▸ **YOUR INSTRUCTIONS**: If a line in the data holds the string "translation", list it.

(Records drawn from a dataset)
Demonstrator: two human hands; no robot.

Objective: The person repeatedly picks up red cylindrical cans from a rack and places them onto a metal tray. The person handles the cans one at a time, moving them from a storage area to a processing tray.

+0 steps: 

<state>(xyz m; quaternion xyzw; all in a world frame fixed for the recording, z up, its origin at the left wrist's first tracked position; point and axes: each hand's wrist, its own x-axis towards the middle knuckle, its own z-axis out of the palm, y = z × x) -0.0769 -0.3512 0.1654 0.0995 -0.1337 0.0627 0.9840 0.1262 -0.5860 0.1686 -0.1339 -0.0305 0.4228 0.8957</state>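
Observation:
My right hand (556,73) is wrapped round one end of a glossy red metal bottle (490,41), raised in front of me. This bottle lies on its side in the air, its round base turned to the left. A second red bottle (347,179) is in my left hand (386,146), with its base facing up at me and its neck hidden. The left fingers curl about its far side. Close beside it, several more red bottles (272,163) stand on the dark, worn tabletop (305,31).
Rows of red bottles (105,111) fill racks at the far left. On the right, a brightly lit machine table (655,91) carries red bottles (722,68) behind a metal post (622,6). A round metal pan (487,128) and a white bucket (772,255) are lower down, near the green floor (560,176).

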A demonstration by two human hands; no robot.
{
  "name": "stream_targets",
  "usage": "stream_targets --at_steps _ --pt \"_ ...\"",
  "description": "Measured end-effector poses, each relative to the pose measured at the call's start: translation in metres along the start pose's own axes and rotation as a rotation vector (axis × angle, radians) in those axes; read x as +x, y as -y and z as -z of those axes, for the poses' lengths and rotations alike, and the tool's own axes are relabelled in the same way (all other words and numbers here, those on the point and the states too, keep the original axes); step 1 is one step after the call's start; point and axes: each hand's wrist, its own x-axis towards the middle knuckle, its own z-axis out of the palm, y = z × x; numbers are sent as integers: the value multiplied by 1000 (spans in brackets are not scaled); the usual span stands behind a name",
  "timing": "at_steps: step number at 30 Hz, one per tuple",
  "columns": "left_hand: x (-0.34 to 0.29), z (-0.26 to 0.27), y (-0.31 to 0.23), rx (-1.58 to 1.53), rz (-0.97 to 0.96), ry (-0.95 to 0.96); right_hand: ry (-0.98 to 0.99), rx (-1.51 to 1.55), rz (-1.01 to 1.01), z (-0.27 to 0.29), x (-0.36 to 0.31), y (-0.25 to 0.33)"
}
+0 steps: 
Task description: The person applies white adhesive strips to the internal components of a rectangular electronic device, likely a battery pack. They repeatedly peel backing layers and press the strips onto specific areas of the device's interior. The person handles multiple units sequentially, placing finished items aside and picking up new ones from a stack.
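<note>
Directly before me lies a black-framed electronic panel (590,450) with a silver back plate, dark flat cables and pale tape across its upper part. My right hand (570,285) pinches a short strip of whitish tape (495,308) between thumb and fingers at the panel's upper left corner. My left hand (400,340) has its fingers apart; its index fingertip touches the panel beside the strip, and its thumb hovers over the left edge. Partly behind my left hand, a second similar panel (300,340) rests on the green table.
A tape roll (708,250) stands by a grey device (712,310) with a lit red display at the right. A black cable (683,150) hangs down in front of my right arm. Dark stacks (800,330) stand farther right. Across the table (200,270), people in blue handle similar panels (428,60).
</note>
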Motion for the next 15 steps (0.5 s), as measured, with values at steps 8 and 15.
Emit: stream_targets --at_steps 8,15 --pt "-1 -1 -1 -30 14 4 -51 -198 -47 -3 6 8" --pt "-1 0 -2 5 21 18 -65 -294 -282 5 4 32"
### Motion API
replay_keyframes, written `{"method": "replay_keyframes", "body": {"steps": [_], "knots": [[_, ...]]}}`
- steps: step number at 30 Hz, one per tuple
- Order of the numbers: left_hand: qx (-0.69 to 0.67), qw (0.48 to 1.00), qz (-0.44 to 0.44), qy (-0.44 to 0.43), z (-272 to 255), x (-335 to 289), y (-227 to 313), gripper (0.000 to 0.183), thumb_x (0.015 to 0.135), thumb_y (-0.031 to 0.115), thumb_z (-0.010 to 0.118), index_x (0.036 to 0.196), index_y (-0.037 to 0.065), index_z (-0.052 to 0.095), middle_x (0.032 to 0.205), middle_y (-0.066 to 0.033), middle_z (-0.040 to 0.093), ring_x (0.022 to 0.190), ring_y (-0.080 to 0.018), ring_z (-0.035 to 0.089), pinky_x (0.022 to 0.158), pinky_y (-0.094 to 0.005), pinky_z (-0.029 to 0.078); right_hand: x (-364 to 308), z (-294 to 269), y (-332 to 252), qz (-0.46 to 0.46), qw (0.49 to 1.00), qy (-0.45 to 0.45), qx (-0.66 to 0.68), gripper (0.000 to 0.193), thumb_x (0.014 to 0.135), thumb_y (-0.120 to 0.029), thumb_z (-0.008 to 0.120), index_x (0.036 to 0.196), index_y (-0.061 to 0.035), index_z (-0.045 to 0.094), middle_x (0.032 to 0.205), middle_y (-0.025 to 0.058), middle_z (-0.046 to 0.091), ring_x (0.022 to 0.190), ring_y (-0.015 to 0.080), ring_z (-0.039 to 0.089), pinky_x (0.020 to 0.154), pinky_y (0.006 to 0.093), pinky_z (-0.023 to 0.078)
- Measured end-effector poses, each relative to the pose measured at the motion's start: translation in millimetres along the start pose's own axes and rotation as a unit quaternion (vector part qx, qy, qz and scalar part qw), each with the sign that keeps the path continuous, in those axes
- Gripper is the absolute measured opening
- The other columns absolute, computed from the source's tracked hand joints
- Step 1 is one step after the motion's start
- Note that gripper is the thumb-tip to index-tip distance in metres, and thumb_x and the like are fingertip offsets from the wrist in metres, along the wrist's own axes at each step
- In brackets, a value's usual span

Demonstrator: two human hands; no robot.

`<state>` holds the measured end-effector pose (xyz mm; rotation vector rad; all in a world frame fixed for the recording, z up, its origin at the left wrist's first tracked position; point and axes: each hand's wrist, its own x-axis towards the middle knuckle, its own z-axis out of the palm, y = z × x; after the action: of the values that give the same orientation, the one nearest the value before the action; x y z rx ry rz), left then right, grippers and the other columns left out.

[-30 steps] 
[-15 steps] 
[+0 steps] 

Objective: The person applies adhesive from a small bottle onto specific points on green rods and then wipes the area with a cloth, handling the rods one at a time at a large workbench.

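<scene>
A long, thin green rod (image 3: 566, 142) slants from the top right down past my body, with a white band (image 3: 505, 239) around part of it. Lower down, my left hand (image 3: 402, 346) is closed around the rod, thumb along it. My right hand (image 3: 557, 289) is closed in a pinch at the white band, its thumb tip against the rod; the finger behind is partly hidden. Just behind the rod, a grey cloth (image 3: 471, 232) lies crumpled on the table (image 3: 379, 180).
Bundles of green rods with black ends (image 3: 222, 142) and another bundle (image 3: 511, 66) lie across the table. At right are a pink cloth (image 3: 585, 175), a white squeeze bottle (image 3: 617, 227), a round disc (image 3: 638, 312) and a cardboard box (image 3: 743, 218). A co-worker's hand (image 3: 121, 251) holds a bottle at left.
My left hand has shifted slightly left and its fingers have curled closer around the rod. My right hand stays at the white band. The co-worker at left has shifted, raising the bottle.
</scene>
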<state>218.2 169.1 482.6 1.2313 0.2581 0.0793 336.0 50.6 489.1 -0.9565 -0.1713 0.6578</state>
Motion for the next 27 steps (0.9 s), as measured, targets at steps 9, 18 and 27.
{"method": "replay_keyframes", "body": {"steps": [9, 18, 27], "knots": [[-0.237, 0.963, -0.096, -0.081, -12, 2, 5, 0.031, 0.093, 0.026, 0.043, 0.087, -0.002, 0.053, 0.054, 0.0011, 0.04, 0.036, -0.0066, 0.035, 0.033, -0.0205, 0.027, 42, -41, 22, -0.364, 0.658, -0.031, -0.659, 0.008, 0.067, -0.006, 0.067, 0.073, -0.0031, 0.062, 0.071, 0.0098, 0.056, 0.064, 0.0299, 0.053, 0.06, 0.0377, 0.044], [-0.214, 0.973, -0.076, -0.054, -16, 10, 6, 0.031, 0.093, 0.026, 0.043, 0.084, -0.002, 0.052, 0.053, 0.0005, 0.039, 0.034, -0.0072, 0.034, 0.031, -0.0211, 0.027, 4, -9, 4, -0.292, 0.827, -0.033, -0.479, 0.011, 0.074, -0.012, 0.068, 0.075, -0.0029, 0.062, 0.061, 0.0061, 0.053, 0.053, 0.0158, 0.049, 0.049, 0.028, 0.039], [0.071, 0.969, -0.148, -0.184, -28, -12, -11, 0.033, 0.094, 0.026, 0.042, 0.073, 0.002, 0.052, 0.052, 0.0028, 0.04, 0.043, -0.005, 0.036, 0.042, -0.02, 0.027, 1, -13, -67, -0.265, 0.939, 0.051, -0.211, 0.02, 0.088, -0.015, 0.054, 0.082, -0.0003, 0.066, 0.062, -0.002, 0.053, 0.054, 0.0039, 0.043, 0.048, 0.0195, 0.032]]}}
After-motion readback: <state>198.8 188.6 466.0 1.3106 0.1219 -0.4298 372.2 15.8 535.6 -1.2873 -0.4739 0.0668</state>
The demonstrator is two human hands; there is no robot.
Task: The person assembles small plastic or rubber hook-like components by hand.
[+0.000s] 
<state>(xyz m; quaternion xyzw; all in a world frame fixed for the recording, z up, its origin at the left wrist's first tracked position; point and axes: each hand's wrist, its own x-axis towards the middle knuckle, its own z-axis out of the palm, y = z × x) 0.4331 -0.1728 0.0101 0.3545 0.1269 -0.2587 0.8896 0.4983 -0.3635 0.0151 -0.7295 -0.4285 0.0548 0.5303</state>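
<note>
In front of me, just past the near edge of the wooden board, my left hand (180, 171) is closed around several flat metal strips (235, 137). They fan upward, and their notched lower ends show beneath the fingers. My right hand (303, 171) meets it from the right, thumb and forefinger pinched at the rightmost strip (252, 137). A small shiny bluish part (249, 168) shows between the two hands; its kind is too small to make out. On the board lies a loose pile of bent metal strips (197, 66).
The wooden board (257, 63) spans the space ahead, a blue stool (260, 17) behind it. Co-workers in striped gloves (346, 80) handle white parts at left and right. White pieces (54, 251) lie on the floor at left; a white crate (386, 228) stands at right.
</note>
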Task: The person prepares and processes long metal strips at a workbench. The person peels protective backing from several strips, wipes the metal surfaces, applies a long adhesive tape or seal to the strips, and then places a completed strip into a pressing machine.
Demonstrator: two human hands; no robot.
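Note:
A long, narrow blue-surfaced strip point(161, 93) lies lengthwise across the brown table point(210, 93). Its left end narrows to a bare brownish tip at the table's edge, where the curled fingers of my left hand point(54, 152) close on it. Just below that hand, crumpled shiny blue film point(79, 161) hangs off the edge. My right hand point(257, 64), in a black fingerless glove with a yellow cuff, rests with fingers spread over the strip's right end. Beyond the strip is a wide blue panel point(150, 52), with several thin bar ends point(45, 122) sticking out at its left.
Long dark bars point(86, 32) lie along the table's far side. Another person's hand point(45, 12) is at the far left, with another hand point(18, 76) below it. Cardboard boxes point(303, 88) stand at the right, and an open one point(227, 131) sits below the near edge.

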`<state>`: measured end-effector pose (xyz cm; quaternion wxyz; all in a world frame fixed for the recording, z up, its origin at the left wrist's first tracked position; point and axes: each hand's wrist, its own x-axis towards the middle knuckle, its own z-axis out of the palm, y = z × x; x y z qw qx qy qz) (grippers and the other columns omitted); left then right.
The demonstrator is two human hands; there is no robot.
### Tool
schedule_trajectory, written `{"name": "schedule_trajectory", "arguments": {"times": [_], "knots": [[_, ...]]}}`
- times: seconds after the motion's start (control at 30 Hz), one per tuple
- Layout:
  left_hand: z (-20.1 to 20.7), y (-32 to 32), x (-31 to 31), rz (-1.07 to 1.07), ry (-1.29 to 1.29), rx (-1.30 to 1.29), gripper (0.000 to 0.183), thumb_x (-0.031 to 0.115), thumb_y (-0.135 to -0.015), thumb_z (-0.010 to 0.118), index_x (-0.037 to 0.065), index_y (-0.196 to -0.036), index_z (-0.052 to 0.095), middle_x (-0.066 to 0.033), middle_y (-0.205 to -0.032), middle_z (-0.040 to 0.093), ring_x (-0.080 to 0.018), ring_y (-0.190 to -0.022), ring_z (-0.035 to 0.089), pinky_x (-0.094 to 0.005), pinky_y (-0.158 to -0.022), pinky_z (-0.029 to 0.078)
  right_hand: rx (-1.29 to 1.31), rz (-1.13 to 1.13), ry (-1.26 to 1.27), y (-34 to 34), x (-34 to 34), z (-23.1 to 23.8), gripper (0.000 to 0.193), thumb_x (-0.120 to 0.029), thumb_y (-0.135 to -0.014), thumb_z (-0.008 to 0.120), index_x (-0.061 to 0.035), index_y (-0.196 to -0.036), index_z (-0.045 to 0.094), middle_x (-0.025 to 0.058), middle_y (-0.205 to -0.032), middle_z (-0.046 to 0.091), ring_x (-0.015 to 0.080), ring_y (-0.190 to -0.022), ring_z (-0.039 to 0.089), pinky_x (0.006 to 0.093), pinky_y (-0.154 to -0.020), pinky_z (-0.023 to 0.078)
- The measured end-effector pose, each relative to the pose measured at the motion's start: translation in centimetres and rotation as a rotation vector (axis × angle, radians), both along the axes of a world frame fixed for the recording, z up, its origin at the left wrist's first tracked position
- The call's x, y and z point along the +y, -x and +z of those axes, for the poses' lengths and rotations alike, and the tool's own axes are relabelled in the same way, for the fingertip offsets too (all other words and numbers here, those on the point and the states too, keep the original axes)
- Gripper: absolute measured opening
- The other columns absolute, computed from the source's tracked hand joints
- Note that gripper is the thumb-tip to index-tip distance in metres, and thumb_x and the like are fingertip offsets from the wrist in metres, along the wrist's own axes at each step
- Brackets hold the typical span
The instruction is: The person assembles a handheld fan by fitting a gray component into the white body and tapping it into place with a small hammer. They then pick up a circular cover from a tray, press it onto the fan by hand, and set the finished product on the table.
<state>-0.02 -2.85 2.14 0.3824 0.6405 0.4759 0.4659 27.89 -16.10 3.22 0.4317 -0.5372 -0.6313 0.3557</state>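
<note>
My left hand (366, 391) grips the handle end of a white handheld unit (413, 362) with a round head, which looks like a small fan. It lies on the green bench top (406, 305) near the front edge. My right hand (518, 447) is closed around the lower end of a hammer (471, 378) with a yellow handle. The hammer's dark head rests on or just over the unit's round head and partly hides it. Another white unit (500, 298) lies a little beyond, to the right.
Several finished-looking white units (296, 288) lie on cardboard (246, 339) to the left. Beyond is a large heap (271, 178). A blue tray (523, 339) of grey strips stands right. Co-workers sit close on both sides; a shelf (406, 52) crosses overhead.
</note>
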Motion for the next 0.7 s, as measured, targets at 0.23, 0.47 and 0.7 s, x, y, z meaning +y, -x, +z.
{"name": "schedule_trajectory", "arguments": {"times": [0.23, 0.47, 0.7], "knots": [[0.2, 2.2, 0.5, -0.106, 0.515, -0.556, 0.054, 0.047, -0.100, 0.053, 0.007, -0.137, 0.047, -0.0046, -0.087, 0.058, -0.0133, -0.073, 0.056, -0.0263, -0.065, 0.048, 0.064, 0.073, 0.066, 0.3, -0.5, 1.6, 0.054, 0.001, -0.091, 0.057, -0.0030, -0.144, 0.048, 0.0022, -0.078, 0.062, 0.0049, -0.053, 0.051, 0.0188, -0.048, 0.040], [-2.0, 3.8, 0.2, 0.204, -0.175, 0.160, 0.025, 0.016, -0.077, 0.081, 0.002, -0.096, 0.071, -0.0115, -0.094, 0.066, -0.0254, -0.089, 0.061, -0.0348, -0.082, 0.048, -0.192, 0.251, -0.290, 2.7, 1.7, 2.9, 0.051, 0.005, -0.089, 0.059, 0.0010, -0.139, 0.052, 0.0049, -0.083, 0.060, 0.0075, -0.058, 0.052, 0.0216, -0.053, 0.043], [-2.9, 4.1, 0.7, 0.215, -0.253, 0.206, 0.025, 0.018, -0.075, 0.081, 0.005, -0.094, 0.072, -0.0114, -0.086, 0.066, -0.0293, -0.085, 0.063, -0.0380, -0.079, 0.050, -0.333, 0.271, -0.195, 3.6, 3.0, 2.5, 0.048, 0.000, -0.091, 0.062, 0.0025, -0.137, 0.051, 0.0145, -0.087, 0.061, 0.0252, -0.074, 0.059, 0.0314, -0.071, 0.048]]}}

▸ **SOLUTION FOR THIS PROBLEM**:
  "description": "Measured end-effector poses, each relative to the pose measured at the call's start: translation in metres along the start pose's own axes and rotation as a rotation vector (axis × angle, radians) in those axes; read x as +x, y as -y and z as -z of those axes, for the poses' lengths and rotations alike, and the tool's own axes are relabelled in the same way (all other words and numbers here, those on the point and the states too, keep the original axes); step 1 is one step after the call's start; point and axes: each hand's wrist, its own x-axis towards the middle knuckle, its own z-axis out of the palm, y = z × x; numbers are sent as integers: the value multiplied by 1000 (spans in brackets are not scaled); the usual span stands behind a name",
- Measured end-effector poses, each relative to the pose measured at the motion's start: translation in millimetres along the start pose's own axes and rotation as a unit quaternion (vector part qx, qy, qz and scalar part qw), each with the sign that keeps the path continuous, in those axes
- The measured end-effector pose, each relative to the pose measured at the motion's start: translation in centimetres and rotation as a rotation vector (axis × angle, radians), both along the axes of a world frame fixed for the recording, z up, its origin at the left wrist's first tracked position

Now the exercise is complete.